Wolseley Hall was a stately home near the village of Colwich, in Staffordshire, England. It was demolished in 1966; the former gardens are now a nature reserve of the Wolseley Centre.

==History==
===The manor house===
The estate was held by the Wolseley family from the 11th century, when Edric de Wholesley lived here. It was granted to the family as a reward for killing the wolves which, by attacking the deer, were detrimental to the King's hunting in the county.

A moated manor house was built in the 11th century. During the reign of Edward IV, Ralph Wolseley, who was a Baron of the Exchequer, created a deer park, and was granted a licence to crenellate the house.

===The hall===
Sir Robert Wolseley, 1st Baronet (1587–1646), was a Royalist army officer during the Civil War.
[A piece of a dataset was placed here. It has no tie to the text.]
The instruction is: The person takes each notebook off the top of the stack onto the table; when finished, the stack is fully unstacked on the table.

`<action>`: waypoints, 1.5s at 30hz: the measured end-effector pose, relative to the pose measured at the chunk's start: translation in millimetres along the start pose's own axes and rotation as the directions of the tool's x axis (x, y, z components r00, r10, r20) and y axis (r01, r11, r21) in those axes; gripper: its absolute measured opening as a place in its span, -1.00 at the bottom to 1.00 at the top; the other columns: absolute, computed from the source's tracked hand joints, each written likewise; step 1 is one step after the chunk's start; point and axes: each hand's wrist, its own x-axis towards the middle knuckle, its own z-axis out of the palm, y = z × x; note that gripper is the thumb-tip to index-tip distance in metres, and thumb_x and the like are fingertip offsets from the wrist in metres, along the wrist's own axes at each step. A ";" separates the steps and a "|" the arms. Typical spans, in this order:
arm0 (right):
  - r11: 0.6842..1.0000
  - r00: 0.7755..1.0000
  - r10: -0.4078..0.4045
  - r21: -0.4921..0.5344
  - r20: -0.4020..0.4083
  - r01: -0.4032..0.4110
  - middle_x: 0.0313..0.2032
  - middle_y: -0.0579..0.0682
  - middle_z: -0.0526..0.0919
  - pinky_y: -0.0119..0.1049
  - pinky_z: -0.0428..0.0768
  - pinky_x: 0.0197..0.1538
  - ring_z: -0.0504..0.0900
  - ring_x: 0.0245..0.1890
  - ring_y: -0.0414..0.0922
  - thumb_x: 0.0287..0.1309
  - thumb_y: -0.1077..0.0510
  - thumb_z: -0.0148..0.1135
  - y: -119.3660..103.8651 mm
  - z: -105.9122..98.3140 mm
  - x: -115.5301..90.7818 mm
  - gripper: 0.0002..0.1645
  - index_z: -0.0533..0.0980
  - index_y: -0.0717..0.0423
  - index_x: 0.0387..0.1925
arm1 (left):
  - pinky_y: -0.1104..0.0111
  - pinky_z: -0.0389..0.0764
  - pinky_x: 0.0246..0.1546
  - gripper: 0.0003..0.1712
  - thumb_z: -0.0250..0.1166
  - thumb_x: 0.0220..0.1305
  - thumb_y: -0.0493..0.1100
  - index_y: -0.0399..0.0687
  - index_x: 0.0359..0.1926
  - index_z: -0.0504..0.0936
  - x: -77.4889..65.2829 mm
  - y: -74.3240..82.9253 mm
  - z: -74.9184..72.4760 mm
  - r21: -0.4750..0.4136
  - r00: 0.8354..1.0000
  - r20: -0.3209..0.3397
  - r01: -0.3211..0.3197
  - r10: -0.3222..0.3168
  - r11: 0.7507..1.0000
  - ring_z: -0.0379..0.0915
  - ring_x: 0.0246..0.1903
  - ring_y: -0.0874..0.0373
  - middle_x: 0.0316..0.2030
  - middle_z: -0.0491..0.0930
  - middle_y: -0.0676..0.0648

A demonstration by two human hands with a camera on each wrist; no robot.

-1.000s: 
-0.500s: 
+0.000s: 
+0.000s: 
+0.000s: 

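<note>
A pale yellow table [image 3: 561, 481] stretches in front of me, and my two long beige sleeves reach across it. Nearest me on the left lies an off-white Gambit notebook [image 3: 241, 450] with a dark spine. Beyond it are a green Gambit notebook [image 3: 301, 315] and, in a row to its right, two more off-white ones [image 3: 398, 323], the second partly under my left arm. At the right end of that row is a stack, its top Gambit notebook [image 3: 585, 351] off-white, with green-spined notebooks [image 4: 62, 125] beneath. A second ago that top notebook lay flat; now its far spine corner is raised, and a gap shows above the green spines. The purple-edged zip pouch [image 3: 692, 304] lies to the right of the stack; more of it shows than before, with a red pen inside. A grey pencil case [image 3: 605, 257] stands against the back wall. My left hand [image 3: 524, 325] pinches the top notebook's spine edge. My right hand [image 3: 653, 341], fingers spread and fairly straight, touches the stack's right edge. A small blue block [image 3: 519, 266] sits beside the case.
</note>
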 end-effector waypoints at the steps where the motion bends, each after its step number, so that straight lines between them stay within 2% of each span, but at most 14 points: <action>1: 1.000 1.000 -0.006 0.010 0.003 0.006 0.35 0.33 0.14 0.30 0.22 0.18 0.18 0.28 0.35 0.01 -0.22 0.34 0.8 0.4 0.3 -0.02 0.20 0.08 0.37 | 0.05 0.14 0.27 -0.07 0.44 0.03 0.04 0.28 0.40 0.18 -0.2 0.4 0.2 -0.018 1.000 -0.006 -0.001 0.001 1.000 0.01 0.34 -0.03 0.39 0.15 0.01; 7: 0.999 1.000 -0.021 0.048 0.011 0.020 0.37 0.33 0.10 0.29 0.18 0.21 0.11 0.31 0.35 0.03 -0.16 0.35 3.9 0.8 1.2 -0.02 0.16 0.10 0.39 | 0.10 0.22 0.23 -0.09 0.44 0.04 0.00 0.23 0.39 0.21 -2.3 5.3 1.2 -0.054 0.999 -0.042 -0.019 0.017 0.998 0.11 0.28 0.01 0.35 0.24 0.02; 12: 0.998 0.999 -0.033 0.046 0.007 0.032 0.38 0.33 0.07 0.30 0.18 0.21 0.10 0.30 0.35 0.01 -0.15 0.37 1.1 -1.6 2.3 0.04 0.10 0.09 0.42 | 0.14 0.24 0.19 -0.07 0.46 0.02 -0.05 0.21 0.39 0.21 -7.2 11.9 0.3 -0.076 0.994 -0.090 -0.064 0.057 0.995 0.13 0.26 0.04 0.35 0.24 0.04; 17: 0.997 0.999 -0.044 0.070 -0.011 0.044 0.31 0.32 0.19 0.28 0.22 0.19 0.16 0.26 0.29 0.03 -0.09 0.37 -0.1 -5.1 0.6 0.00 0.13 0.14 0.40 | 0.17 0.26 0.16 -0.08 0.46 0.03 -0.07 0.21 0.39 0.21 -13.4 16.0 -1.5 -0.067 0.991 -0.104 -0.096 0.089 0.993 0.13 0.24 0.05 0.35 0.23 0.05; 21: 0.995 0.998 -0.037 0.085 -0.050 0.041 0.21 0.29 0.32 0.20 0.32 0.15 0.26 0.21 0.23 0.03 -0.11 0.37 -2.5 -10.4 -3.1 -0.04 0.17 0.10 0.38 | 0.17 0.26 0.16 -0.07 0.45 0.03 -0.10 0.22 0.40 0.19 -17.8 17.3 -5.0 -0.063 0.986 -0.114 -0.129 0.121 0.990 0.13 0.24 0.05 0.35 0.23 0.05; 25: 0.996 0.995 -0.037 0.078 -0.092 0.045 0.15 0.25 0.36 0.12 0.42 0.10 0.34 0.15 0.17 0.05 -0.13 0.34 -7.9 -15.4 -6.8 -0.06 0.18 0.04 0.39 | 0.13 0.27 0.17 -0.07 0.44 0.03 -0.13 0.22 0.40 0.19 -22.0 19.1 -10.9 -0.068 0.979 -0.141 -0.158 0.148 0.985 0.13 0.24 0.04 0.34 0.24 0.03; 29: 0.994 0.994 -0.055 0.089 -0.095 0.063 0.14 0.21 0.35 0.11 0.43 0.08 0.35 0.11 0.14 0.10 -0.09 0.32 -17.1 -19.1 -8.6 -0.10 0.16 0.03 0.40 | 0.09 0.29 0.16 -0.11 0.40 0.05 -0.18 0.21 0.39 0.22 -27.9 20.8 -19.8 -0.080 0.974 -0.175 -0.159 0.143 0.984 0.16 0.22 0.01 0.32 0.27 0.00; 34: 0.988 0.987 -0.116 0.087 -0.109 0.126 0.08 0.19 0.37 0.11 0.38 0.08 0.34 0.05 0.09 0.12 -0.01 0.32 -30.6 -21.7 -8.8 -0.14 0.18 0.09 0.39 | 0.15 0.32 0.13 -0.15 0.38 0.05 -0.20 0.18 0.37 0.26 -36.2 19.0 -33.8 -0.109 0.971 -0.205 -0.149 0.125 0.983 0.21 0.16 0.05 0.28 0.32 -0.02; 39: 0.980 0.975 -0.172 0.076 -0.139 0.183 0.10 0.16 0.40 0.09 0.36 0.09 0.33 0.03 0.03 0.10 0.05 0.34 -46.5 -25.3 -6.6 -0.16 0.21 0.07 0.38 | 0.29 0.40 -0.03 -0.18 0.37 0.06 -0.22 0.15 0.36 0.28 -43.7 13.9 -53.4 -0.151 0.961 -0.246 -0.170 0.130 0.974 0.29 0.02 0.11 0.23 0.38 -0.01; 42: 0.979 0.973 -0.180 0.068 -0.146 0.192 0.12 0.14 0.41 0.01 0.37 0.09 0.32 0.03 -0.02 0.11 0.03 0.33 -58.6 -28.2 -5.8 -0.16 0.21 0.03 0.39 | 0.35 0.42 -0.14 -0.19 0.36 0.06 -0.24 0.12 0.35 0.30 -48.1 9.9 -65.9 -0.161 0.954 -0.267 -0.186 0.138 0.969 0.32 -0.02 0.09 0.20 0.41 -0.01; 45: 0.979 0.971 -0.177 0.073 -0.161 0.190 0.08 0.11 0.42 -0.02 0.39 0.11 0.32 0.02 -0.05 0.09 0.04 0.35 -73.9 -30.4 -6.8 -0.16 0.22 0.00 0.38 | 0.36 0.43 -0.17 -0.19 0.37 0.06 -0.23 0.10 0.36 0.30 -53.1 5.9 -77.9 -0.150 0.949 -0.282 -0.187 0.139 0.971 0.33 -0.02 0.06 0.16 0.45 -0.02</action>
His estate was subsequently confiscated, and the manor house fell into ruin. On the restoration of the monarchy the family regained their lands, and a new house was built by Sir Charles Wolseley, 2nd Baronet, a short distance from the old manor house. There were alterations by James Trubshaw in the 1820s.

The hall was damaged by fire in the 1950s, and demolished in 1966. In the 1990s there was some restoration of the gardens, by Sir Charles Wolseley. It is now the Wolseley Centre: a nature reserve and the headquarters of the Staffordshire Wildlife Trust since 2003.